Update: Also via Jon, the Generator Blog, where you can Warholize and Jesufy yourself, or make fake iPhone text, or spew loren ipsum consisting entirely of hipsterspeak (some popular art blogs use this). In view of all this variety the next stage will be a generator generator, if one doesn't exist already.
Æon Flux, "Tide" (November 17, 1992)
The description below was written by Jason Forrest* for Network Awesome.
Chances are you won't find the animation on NA or YouTube because a certain youth-market producer is playing its little games (when they're not allegedly uploading videos under aliases to give them promotional exposure, they're in outraged copyrightholder mode, which appears to the case with NA's upload of "Tide").
But I like the idea of complicated narrative being a substitute for a complicated animation when the original is apt to disappear without warning. So this is a found text or art-equivalent.

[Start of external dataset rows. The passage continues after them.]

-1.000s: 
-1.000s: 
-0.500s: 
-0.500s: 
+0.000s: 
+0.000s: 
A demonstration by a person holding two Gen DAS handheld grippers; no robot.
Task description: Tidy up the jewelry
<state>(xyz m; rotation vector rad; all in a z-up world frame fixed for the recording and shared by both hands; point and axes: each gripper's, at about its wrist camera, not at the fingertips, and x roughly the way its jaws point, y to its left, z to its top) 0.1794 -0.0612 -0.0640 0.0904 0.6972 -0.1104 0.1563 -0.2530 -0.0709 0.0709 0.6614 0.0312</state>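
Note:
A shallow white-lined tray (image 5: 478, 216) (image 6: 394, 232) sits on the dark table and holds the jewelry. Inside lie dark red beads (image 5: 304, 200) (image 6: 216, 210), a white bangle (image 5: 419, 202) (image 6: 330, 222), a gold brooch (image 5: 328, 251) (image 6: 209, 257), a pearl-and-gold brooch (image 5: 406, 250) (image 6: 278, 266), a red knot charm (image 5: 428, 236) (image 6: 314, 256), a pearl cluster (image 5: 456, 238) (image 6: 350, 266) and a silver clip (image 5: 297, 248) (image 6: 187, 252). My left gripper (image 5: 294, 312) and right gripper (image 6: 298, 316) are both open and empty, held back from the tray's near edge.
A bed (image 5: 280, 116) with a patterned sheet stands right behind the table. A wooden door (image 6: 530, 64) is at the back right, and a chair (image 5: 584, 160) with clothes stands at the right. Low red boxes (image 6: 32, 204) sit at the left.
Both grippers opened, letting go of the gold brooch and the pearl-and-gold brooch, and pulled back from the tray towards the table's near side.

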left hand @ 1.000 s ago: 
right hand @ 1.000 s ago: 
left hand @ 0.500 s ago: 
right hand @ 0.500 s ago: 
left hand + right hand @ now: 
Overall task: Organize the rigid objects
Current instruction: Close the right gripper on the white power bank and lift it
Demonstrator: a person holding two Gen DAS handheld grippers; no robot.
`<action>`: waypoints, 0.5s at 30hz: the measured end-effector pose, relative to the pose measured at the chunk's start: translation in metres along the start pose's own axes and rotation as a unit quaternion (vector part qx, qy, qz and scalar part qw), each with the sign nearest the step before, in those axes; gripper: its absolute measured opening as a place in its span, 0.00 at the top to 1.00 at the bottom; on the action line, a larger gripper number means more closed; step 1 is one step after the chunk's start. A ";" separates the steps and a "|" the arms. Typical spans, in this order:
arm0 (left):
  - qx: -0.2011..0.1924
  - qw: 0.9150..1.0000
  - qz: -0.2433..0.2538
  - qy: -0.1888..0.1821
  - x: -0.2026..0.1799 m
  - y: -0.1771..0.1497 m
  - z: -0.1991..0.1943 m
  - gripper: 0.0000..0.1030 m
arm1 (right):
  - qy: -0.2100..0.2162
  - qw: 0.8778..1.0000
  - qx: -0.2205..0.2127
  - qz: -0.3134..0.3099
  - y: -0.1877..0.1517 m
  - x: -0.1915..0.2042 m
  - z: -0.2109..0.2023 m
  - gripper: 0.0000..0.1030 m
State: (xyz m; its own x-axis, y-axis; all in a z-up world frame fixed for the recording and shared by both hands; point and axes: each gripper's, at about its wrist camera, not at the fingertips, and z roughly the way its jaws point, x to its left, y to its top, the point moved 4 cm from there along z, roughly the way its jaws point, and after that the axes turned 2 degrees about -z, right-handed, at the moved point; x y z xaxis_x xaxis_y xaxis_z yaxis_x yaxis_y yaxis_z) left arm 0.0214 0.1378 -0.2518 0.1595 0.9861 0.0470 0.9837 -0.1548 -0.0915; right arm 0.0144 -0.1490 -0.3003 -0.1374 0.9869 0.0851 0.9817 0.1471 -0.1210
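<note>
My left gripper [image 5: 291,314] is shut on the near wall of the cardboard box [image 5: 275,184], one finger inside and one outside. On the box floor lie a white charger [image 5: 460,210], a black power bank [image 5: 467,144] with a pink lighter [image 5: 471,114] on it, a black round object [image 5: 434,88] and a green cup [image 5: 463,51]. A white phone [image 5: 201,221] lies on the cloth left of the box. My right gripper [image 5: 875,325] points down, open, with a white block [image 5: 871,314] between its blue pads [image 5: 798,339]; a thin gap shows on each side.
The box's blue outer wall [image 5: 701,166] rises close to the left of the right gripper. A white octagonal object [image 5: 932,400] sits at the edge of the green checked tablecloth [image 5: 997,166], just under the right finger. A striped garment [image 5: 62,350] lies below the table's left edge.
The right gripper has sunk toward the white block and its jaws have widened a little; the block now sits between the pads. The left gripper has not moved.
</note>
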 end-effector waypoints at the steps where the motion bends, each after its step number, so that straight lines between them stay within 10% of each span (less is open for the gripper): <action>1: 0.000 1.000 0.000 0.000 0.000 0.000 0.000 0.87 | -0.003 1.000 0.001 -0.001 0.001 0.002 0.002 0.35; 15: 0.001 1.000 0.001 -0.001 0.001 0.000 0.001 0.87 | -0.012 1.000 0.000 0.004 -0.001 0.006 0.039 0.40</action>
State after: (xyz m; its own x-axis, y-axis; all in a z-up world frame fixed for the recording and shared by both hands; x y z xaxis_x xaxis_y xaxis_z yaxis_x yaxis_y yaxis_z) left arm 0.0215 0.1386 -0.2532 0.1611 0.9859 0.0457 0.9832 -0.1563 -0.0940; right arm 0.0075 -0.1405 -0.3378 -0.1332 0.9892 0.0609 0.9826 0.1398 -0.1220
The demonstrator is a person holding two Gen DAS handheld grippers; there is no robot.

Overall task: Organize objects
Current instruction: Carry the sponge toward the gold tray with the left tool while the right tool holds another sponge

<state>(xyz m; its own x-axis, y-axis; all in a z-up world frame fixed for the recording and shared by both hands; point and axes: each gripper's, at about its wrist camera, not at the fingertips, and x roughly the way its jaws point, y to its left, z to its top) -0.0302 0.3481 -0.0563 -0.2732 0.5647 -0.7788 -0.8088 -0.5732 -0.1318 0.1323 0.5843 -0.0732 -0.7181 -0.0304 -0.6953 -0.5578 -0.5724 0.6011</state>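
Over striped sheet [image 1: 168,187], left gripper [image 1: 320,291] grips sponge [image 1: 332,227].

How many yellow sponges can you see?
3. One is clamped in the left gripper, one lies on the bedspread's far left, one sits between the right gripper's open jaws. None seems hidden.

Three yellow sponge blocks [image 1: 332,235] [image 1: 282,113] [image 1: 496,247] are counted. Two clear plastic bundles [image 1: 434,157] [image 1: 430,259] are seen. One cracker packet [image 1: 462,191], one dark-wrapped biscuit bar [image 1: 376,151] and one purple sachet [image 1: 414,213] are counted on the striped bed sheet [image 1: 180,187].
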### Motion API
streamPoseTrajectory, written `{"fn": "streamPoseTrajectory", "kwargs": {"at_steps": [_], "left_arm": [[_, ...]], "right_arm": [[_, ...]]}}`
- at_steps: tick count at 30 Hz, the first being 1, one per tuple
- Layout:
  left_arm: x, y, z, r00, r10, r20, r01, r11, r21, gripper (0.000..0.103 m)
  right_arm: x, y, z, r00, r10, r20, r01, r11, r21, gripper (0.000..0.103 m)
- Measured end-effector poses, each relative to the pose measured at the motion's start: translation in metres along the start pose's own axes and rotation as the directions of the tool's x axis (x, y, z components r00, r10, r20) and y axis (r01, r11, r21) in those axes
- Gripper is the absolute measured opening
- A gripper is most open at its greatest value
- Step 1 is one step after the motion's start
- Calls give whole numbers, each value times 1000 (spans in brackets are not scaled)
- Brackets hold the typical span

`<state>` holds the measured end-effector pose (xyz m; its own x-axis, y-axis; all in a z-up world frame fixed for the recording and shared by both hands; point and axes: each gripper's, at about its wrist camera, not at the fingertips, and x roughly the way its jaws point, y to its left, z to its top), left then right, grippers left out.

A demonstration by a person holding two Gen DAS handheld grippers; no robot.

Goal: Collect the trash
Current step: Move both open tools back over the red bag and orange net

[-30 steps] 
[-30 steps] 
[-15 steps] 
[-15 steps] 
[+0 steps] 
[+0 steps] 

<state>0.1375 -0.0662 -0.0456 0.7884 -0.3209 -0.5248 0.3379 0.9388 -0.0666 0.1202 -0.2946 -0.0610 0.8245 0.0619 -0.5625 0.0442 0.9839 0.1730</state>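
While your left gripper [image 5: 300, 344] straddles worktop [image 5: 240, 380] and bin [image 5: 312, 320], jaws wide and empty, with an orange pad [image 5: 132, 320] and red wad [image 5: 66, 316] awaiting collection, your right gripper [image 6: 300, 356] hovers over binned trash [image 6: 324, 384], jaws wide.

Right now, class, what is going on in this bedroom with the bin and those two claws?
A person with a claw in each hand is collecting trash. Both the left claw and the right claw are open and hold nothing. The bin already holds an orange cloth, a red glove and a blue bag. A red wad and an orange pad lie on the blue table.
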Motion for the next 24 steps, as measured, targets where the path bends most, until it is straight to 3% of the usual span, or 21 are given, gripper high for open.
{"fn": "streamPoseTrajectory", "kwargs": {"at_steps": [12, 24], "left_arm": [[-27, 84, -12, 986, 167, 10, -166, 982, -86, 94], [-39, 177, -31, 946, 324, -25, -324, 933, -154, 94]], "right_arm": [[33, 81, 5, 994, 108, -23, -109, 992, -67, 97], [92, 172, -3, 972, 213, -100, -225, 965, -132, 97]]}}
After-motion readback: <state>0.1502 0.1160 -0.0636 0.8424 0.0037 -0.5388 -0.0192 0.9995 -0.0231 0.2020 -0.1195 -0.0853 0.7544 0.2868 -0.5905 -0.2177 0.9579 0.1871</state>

Peter Chung states on the DVD commentary that he planned this episode like a piece of music. The entire segment is composed of twenty backgrounds shown for two seconds each in the same order and same angle for seven cycles. [The elevator in a modern industrial building becomes a stage set moving down among floors, with a series of more or less identical actions occurring on each level. The ritual aspect of these repeated actions also suggests a kind of high-tech, absurdist Noh play. --TM]
Æon and a blond female accomplice are on an offshore platform. Æon is shooting at a rope draped from a hovering helicopter, trying to keep it from connecting with a semi-submerged pylon, while her partner holds Trevor Goodchild captive in a nearby elevator. As Æon returns to the elevator Trevor has overpowered the partner and attempts to exit, pressing all of the elevator's level buttons. Æon stops him and tries to grab the numbered key he's holding, but he throws it behind a sink. When retrieving it, Æon accidentally rips off the attached numbered label, so it is unknown on which level the key will be useful.
The elevator descends. Æon attempts unsuccessfully to use the key in a storage locker on level six, while avoiding gunfire from a Breen soldier and again shooting at the hanging rope, which has stopped swaying enough for another attempt to reach the pylon. Upon returning to the elevator, Æon handcuffs Trevor to a handrail and attempts to retrieve the numbered key-label, but it is just out of her reach. Æon repeats the leave elevator/exchange gunfire with Breen/try key/shoot rope/return to elevator cycle for several subsequent floors, while her traitorous partner smooches with Trevor during Æon's absences. By level two, Æon realizes what's going on and the partner tries to stop her from killing Trevor; during the struggle she snatches Æon's empty gun and throws it at her. Æon falls back, strikes her head and is killed (although it is not explicitly indicated in the episode that she is dead, the DVD commentary indicates that she is).** The partner takes the key and runs to the level two storage locker. The Breen soldier enters the elevator and shoots Trevor, and on his way out shoots the helicopter rope just as Æon had been doing. (We'll soon find out why.)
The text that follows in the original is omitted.